Vendredi 26 mai 2023. Un doux soleil de printemps inonde Villiers-le-Bel, ville d’environ 30 000 habitants située dans la banlieue nord de la région parisienne. Ici, le taux de pauvreté flirte avec les 35 %. Dans le ciel, les avions se succèdent. Les pistes de l’aéroport Roissy Charles de Gaulle sont proches. En provenance de Paris, le quartier de Puits-la-Marlière, un grand ensemble datant des années 60 aux façades défraîchies et aux fenêtres tapissées de linge séchant au vent, se dresse à l’entrée de la ville. Pour dénicher l’école primaire Henri Wallon, le GPS est impératif. Elle est une véritable enclave au cœur de ce quartier, tristement connu depuis les émeutes de 2007. D’un côté, la cité ; de l’autre des champs à perte de vue. Comme pour mieux illustrer la fracture. Malgré un emploi du temps chargé, à quelques jours d’un barrage de Top 14 contre le Stade français, le Racingman a débarqué peu après l’heure du déjeuner. Ponctuel et souriant. D’abord, il a enveloppé de ses bras longs comme des tentacules celle qui lui a donné le goût du rugby, devenue institutrice, conservant un fort lien pour la balle ovale jusqu’à construire son projet pédagogique autour de la Coupe du monde. Un pari dans une banlieue où le football est roi.

Dans la salle de classe aux murs jaunes délavés, les tenues des gamins témoignent. L’un a le maillot du PSG. L’autre, celui du Real Madrid. Aucun polo de rugby.
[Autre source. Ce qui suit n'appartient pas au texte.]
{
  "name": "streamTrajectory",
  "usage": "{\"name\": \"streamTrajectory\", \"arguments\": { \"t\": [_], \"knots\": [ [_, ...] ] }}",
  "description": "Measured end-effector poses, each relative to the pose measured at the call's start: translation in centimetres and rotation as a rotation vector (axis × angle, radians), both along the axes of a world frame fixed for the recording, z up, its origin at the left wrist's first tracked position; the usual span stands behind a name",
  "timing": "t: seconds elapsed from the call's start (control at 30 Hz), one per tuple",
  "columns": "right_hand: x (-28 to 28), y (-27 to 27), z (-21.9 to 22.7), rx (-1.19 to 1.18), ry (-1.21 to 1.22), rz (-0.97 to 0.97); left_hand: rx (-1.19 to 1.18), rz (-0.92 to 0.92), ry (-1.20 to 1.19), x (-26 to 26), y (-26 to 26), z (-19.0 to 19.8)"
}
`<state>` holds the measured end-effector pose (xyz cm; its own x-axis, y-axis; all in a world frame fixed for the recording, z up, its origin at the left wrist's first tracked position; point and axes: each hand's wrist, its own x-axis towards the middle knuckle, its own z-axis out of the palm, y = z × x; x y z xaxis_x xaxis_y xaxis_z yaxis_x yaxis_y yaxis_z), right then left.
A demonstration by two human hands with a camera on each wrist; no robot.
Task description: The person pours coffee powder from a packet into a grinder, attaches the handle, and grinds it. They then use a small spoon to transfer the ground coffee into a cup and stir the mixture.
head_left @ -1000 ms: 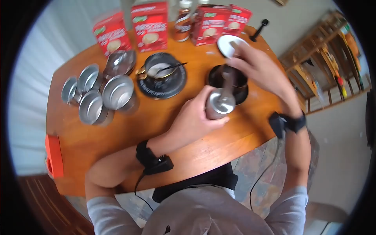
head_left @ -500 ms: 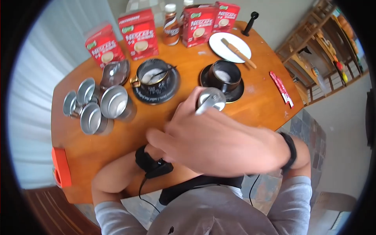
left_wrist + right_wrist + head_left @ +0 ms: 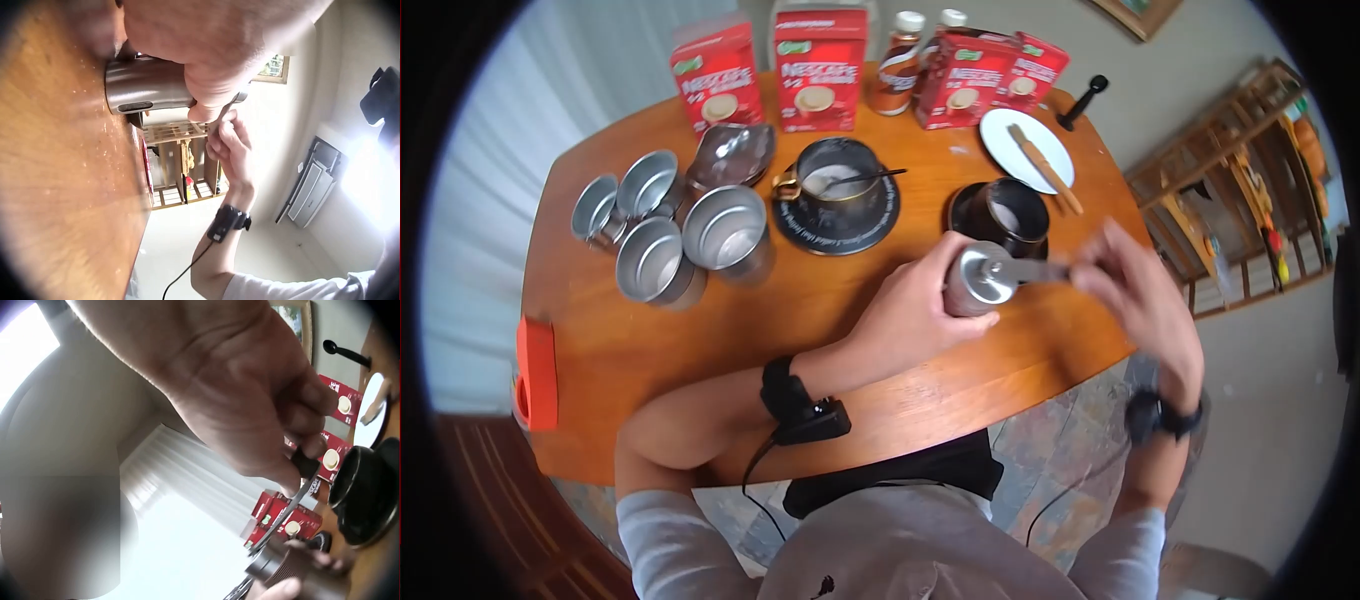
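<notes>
My left hand (image 3: 905,305) is wrapped around a silver hand coffee grinder (image 3: 975,290), which stands upright close over the table's front part. In the left wrist view, the grinder's body (image 3: 150,87) shows a dark oval slot near its base. A flat metal crank (image 3: 1035,271) points right from the grinder's top. My right hand (image 3: 1135,295), blurred, pinches the crank's dark knob (image 3: 305,464) between curled fingers and thumb. Just behind the grinder stands a black cup (image 3: 1022,240) on a dark saucer, white inside. Another black cup (image 3: 840,210) with a gold handle holds a dark spoon (image 3: 870,178).
Several metal cups (image 3: 725,240) and a brown glass dish (image 3: 730,160) stand on the left. Red Nescafé boxes (image 3: 820,75) and bottles (image 3: 895,75) line the back. A white plate (image 3: 1000,140) carries a wooden-handled brush (image 3: 1045,170). Beyond it is a black scoop (image 3: 1083,103).
My right hand has swung the crank round, from the far side, across toward my body, and now out to the right. The left hand keeps its grip on the grinder.
</notes>
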<state>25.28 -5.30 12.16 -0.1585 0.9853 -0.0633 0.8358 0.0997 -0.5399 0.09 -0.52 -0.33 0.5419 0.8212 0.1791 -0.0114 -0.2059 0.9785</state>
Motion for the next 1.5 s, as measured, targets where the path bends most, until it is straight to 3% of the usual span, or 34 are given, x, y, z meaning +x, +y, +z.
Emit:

Ils sont une grosse vingtaine à attendre Cameron Woki sans vraiment savoir qui est-il vraiment. Pourtant, à son entrée, un bruissement résonne. L’excitation est palpable. Comme si la simple visite d’un sportif professionnel leur offrait un instant de répit dans un quotidien parfois morose. Dans leurs yeux, le bonheur s’installe confortablement, l’international français, lui, peine à plier ses 196 centimètres sur une chaise de CE1. "C’est une chance et un plaisir pour moi d’être avec vous, leur confie-t-il d’emblée d’une voix douce. Je suis vraiment heureux d’être là. J’aime ces moments de partage, de transmission." Un propos qui n’est pas sans rappeler le devoir de mémoire cher au sélectionneur du XV de France Fabien Galthié. Et d’ajouter : "J’ai grandi dans le même environnement que vous, dans une cité à Bobigny, puis à Pantin. On ne vient pas du même quartier, mais c’était le même genre d’endroit. Quand je vous regarde, je me revois quelques années en arrière. Et lorsque j’étais à votre place, je n’ai jamais eu cette chance de pouvoir rencontrer ou côtoyer un sportif de haut niveau. Voilà pourquoi je suis là aujourd’hui."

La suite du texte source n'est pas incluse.